Teradu IV sampai VII adalah Dedi Risanto, M. Lukman Said, Said M. Affandi, dan Salestia Deni (Ketua dan Anggota Bawaslu Kabupaten Indragiri Hulu). Sedangkan Teradu VIII adalah Anggota Bawaslu RI Herwyn J.H. Malonda.
Delapan penyelenggara pemilu ini diadukan oleh Jasriadi yang memberikan kuasa kepada Djudju Purwantoro, dkk.
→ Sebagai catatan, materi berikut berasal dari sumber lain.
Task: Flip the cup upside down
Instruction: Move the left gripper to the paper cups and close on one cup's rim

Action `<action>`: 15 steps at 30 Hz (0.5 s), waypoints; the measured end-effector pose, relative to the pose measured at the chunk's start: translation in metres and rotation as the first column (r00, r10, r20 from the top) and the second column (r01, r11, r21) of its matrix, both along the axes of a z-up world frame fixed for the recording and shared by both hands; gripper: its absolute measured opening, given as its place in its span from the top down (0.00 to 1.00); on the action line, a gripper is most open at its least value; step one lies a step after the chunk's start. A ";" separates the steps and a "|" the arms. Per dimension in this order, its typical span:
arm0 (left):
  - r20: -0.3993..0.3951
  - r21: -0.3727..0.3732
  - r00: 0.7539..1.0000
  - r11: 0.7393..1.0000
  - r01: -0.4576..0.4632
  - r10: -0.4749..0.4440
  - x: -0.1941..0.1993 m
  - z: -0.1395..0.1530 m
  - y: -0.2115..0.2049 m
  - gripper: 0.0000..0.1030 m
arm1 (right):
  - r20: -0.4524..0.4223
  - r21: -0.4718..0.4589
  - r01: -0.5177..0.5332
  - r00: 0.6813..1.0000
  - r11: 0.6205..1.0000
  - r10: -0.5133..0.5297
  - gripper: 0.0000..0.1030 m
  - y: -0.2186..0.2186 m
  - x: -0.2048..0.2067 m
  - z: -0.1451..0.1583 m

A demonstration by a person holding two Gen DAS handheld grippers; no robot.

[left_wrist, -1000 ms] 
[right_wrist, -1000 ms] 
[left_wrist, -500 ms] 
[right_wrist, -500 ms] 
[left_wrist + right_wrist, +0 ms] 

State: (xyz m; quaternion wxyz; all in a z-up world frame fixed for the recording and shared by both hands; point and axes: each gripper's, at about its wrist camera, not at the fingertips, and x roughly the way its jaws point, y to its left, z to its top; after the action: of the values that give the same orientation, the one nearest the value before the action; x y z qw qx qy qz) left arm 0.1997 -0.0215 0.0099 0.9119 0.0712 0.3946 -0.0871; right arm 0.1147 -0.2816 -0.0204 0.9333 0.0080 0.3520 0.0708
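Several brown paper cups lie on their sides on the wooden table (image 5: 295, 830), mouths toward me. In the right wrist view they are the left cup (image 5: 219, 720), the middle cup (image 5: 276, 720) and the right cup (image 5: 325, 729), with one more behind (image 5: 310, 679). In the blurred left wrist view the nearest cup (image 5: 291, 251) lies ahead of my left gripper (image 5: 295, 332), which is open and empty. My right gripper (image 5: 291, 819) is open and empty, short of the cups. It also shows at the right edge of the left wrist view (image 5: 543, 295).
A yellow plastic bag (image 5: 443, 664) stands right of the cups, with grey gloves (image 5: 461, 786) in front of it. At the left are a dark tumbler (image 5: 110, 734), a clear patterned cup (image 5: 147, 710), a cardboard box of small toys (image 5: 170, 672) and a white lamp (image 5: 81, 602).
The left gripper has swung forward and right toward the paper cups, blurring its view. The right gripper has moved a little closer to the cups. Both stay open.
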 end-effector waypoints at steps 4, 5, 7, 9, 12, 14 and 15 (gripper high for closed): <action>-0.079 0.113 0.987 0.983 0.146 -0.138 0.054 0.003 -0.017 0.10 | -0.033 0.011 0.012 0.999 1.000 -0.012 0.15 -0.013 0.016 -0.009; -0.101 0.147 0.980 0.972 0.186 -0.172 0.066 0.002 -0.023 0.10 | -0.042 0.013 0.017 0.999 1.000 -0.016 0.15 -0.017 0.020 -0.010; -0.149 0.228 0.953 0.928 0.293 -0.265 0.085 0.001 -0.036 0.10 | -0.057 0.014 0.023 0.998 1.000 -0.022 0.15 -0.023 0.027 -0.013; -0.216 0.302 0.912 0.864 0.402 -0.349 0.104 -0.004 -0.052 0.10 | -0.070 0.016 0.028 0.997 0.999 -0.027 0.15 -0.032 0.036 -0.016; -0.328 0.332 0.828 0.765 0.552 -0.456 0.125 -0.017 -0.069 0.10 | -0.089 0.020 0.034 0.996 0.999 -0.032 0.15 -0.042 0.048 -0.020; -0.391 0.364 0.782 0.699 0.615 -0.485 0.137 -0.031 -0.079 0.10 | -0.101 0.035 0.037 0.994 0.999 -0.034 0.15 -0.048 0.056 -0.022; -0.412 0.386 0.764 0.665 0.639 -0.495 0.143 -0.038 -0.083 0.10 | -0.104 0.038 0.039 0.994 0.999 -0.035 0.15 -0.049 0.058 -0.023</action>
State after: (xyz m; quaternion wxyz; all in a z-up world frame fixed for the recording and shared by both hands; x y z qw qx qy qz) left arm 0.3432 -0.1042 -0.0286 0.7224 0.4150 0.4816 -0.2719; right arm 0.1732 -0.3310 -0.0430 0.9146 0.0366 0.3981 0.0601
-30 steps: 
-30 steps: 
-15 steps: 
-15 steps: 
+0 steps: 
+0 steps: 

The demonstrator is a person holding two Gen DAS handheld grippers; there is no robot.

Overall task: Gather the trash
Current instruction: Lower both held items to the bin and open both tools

Pengadu adalah bakal calon anggota DPRD Kabupaten Indragiri Hulu dari Partai Garuda sekaligus eks terpidana dengan vonis dua tahun penjara terkait pelanggaran UU Informasi dan Transaksi Elektronik (ITE).
Kuasa Pengadu menilai Teradu I sampai III telah keliru dalam menafsirkan Peraturan KPU Nomor 10 Tahun 2023 sehingga Pengadu didiskualifikasi sebagai bakal calon atau tidak memenuhi syarat (TMS) untuk pemilu tahun 2024.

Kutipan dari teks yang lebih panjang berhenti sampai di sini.